Step 2: Extract each doc with the same canonical keys
Don’t create an “invoice schema” and a totally different “PO schema” unless you must.
Even if one field is missing in one document, keeping keys consistent reduces complexity.
Example extraction request conceptually targets:
- Invoice PDF → total_amount + citations
- PO PDF → total_amount + citations
- Receipt PDF → total_amount + citations
Each extracted field includes a citation object (page, bbox, snippet, confidence).
Step 3: Normalize before compare (so you don’t create fake mismatches)
Normalization steps that prevent “false exceptions”:
- currency normalization (symbols → ISO codes)
- decimal rounding policy
- date parsing into ISO
- whitespace/casing normalization for IDs
- unit normalization (“EA” vs “Each”)
Do this in your application layer after extraction.
Step 4: Compare and classify outcomes explicitly
Your compare step should return one of:
- match (within tolerance)
- mismatch (requires human decision)
- insufficient evidence (low confidence / missing field)
- suspicious (fraud or policy trigger)
Step 5: For every mismatch, show dual citations
This is the “aha” moment for reviewers.
Instead of:
“Mismatch detected”
Show:
- invoice value + citation (page/bbox/snippet)
- PO/receipt value + citation (page/bbox/snippet)
- the delta (what differs)
- a recommended action (accept invoice / accept PO / partial receipt / escalate)
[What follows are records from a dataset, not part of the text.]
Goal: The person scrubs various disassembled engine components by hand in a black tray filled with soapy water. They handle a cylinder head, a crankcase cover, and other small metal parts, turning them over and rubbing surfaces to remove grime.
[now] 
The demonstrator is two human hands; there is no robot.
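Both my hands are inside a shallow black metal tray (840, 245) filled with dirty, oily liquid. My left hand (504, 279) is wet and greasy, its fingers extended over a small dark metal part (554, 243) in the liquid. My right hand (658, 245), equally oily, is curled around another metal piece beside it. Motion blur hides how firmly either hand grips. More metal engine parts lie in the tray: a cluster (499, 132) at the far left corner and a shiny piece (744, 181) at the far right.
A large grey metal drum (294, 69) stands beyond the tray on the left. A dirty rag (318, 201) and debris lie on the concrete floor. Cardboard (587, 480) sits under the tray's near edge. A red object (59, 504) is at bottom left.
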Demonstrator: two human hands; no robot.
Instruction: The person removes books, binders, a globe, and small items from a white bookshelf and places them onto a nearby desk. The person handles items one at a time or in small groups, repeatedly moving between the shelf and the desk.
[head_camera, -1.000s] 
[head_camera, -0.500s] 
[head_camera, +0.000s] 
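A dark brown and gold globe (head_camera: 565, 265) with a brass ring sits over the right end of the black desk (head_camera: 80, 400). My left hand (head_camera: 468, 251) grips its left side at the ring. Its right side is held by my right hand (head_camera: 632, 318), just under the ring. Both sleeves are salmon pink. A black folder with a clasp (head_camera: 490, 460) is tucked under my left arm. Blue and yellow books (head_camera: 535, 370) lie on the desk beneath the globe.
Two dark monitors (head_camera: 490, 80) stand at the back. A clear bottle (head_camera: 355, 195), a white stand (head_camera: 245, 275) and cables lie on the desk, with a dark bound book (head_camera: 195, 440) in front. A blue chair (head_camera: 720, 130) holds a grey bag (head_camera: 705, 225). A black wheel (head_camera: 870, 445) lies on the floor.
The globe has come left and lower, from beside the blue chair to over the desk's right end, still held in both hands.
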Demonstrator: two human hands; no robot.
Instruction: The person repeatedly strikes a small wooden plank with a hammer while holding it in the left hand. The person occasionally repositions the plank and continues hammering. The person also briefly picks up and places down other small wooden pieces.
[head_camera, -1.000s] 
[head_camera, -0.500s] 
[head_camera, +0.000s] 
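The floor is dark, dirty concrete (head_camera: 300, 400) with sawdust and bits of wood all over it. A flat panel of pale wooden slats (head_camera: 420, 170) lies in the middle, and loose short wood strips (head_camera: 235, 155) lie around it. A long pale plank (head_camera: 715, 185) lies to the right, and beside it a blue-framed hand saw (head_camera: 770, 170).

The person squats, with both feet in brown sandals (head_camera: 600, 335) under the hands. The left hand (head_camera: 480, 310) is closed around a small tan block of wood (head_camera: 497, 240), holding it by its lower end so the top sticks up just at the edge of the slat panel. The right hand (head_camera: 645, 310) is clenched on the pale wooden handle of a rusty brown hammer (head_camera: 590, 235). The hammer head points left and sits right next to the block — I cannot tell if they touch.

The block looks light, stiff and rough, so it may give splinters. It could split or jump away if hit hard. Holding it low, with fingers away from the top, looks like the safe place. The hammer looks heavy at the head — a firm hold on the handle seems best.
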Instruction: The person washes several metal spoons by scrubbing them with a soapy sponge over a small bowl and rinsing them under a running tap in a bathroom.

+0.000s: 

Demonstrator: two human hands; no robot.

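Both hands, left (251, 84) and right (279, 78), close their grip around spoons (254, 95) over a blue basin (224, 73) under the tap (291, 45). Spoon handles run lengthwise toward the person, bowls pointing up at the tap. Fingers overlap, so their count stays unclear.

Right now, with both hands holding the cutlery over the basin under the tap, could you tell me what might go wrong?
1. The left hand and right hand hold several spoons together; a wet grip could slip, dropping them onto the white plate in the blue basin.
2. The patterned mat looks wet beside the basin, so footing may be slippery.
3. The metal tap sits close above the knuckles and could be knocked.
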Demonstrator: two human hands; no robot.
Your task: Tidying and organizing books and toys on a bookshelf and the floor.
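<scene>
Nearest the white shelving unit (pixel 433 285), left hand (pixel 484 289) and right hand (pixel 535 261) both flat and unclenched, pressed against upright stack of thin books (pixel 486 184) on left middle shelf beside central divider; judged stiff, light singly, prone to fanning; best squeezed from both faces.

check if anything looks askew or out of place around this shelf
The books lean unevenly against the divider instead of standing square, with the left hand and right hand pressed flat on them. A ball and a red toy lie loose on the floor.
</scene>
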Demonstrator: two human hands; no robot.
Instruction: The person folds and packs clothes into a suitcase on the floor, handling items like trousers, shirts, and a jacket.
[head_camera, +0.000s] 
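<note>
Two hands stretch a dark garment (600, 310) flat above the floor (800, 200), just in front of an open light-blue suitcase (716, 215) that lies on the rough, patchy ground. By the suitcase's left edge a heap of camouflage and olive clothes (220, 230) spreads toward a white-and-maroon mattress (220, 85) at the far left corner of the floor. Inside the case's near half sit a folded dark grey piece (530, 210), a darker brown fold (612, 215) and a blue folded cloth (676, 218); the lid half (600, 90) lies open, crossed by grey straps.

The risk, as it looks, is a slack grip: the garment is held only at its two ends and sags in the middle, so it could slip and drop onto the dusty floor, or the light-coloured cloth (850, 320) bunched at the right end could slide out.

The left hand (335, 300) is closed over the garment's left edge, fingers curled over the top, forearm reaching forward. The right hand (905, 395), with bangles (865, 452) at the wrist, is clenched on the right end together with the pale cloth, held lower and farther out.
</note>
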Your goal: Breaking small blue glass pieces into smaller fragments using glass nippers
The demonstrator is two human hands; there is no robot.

A mismatch object you can store and display:
{
"mismatch_type": "total_amount",
"invoice": {
"value": 4250.00,
"citation": { "page": 1, "bbox": [300, 245, 420, 270], "snippet": "Total: $4,250.00", "confidence": 0.95 }
},
"po": {
"value": 4100.00,
"citation": { "page": 2, "bbox": [280, 510, 420, 535], "snippet": "Total Amount: $4,100.00", "confidence": 0.93 }
},
"policy": {
"tolerance": 25.00,
"decision_required": true
}
}
This is exactly what citations unlock: fast, defensible, side-by-side verification.
Cross-document reconciliation patterns that deliver real ROI
You can apply the same playbook across industries:
- Underwriting: tax return vs bank deposits. Flag income inconsistencies and show both citations.
- Diligence: deck metrics vs audited financials. Catch inflated KPIs by comparing values and surfacing citations to both sources.
- Contracts: amendment language vs original agreement. Detect term drift and force a reviewer decision with both citations shown.
Use confidence to prioritize (not to hide problems)
Confidence helps you triage mismatches:
- if one side is low confidence, route to “insufficient evidence”
- if both sides are high confidence but disagree, route to “real mismatch”
CiteLLM provides confidence scores per field and documents how to interpret ranges.
What to measure
Cross-doc reconciliation success shows up as:
- % mismatches resolved within SLA
- median time-to-resolution per mismatch
- reviewer minutes saved vs baseline
- $ recovered / prevented (credits, avoided overpayments, prevented underwriting errors)
- repeat mismatch rate by vendor/template
Takeaway
The best document AI systems don’t brag about extraction coverage.
They surface contradictions early—and make resolving them faster than arguing about them.
Dual citations turn mismatches into a one-click decision instead of a 20-minute PDF scavenger hunt.